A broken ankle or fractured ankle can occur from a bad ankle sprain and is a fracture to one of the bones in the ankle.
Symptoms of a broken ankle
Most ankle fractures are acute traumatic injuries caused by a severe ankle sprain or impact. Symptoms include sudden intense pain in the ankle with rapid swelling. Bruising is likely to appear over the next few hours. It will be virtually impossible to weight bear on the ankle with maximum pain located over the site of the fracture. An X-ray will confirm the diagnosis.
Broken ankle explained
The ankle joint consists of three bones; the tibia, fibula and the talus. Fractures can occur to any of these bones and be termed a broken ankle. The tibia is the larger of the two shin bones and forms the medial or inside part of the ankle. The most common tibia fracture occurs at the malleolus which is the bony part on the inside of the ankle.
The fibula is the smaller of the two shin bones which sits on the outside of the shin and forms the lateral or outer part of the ankle joint called the lateral malleolus.
The talus is the bone which sits on top of the foot and forms the ankle joint with the tibia and fibula. The Talus can be fractured too although this is far less common than a fracture at the bottom of the tibia or fibula.
The ankle can be broken in several different ways. The most common injury is where the ankle is rolled over to the side, as occurs with an ankle sprain. Sometimes with this movement there is only soft tissue damage, however in more forceful or rapid movements, a fracture can occur to either the lateral, medial or posterior malleolus. A fracture of the lateral or medial malleolus is known as a Potts Fracture with a lateral fracture being more common.
Extreme flexing or extending of the joint can also cause a fracture, as can an extreme force, such as landing from a height.
Stress fractures are also common in the ankle, especially to the talus. Stress fractures of the Talus occurs through repetitive over stressing of the bone, caused by abnormal foot biomechanics such as overpronation.
Treatment of a broken ankle
The treatment of each fracture should be decided upon on an individual basis. In all cases the ankle should be immobilized in a cast or brace and rested by non-weight bearing for between 1 and 8 weeks. Minor fractures such as a stress fracture may be treated with partial weight bearing in a walking boot or with a crutch.

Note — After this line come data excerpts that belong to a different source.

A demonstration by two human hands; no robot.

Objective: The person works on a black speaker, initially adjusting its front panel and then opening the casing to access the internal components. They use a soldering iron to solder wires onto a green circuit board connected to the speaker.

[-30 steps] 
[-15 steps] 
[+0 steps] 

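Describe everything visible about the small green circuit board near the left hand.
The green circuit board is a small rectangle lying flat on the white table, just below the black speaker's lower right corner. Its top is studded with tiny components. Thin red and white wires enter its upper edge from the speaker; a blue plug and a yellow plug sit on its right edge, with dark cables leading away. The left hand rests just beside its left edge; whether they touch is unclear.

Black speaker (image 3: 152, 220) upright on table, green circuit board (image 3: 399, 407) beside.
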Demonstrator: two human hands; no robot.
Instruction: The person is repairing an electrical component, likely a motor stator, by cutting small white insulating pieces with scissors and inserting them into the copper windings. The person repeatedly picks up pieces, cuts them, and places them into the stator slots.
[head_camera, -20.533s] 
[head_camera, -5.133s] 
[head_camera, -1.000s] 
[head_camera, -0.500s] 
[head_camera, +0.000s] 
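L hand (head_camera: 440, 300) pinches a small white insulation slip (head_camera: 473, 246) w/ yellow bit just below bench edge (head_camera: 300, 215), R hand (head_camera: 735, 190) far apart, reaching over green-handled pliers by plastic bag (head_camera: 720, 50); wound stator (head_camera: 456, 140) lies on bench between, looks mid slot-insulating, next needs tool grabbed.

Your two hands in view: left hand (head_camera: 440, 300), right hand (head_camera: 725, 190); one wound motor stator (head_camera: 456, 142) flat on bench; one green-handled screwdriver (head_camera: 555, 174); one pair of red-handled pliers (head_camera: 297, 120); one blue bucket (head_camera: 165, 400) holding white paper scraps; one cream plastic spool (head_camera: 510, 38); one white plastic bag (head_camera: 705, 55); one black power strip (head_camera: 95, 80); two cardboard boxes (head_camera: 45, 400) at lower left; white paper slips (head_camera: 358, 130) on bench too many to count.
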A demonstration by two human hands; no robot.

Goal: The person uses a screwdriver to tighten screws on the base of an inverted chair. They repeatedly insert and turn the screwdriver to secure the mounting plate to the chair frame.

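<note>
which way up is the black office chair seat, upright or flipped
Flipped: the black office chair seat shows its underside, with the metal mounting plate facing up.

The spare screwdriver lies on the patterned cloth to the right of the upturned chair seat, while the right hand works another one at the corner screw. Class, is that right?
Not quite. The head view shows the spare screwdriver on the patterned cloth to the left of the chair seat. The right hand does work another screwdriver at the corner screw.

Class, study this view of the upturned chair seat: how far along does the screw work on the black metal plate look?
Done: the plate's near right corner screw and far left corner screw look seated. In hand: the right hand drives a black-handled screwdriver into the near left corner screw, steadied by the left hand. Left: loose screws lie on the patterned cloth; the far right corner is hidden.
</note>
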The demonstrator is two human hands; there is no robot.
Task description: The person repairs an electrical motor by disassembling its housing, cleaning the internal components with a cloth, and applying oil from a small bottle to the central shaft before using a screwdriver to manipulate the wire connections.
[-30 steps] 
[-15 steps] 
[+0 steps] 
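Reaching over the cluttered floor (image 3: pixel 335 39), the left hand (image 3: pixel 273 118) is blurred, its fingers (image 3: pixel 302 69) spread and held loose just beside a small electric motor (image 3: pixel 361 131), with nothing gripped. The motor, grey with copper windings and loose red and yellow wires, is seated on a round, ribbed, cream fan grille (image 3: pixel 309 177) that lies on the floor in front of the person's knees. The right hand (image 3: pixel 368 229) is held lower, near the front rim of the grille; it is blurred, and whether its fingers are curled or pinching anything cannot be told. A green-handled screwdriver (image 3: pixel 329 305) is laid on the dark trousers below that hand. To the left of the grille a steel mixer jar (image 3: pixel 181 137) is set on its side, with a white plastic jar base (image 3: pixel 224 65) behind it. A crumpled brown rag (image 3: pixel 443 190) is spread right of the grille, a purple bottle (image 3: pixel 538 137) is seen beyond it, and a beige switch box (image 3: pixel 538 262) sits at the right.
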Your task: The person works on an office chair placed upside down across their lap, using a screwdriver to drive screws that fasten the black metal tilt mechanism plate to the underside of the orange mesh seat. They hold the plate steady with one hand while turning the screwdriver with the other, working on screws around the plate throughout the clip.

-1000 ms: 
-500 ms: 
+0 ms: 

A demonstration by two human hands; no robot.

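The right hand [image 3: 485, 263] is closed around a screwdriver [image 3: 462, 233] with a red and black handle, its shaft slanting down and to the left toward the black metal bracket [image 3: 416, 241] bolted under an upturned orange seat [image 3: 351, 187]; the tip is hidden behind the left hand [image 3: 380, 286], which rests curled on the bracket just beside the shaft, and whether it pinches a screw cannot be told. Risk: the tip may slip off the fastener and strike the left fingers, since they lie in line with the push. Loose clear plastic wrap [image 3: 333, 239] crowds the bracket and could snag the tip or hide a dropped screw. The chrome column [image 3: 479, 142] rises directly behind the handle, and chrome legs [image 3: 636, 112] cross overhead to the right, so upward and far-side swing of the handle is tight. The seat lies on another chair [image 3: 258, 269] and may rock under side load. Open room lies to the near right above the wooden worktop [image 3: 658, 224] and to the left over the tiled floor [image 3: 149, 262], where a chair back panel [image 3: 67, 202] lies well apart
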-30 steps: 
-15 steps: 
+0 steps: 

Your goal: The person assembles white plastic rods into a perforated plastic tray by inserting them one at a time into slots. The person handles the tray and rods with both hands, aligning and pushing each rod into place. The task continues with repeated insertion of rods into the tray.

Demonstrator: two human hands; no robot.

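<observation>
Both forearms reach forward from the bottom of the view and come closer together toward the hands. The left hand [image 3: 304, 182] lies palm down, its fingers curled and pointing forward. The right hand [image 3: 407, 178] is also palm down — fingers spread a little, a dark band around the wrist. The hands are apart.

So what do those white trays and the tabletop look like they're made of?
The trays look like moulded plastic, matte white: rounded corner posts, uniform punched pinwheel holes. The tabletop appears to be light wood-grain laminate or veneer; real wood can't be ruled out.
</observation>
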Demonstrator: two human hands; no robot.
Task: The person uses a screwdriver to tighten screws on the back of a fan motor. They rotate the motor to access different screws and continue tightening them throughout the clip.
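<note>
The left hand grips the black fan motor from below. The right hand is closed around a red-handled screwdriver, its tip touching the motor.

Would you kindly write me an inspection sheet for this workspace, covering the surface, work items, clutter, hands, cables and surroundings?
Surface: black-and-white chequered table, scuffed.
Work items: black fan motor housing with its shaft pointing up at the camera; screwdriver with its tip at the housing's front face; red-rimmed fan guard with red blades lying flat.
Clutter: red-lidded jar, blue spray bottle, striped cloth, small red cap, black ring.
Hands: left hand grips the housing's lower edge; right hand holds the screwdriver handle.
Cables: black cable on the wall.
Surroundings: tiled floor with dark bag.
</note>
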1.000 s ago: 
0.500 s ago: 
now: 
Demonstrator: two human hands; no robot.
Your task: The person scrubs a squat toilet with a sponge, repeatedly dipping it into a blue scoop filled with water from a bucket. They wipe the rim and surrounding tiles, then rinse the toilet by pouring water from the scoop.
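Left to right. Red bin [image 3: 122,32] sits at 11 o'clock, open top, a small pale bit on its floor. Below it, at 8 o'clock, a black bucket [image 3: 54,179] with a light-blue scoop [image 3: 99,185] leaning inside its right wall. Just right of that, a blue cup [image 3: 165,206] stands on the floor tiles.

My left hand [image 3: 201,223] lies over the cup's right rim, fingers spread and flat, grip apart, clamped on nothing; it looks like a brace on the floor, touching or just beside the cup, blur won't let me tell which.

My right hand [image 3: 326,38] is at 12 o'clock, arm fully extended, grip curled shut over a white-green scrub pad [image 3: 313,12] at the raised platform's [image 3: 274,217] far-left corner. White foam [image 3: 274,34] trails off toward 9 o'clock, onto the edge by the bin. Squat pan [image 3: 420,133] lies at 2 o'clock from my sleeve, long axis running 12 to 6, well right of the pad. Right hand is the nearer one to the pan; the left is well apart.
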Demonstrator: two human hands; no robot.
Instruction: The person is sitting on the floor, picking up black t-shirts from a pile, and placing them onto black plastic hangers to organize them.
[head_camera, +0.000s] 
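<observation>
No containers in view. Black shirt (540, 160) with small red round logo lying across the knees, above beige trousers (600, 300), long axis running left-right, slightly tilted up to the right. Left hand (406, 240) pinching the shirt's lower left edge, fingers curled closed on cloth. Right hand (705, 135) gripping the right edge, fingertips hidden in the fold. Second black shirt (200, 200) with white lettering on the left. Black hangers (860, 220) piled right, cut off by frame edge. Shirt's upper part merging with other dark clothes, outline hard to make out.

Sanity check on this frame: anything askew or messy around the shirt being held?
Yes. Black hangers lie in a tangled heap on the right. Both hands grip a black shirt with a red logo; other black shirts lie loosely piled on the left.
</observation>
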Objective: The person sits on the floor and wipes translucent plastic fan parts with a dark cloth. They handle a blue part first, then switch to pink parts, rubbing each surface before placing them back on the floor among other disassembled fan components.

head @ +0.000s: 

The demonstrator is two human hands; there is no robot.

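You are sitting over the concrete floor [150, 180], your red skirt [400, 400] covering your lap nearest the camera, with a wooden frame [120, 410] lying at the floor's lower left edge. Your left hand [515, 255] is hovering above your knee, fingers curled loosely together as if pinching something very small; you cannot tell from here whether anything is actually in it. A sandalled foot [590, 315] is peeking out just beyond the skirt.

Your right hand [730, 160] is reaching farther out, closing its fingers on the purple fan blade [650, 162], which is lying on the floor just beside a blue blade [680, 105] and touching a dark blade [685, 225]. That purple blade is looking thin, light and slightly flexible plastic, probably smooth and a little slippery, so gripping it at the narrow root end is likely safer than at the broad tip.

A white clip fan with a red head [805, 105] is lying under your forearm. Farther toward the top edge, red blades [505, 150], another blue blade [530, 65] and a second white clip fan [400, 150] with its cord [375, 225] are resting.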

Most ankle fractures are immobilized in a cast for around 6 weeks. This gives the bone time to heal without the stresses of movement or weight bearing. After this period, the cast is removed and provided no complications are suspected, a rehabilitation plan should be implemented immediately.
More complex cases may require a longer period of immobilization. A displaced fracture where one part of the bone has become dislodged may require reduction or even surgical fixation with metal pins or plates.
Once the ankle is out of the cast or brace and weight bearing is possible then ankle mobility strengthening exercises can begin. It will also be important to restore the proprioception or co-ordination of the limb with wobble balance board exercises.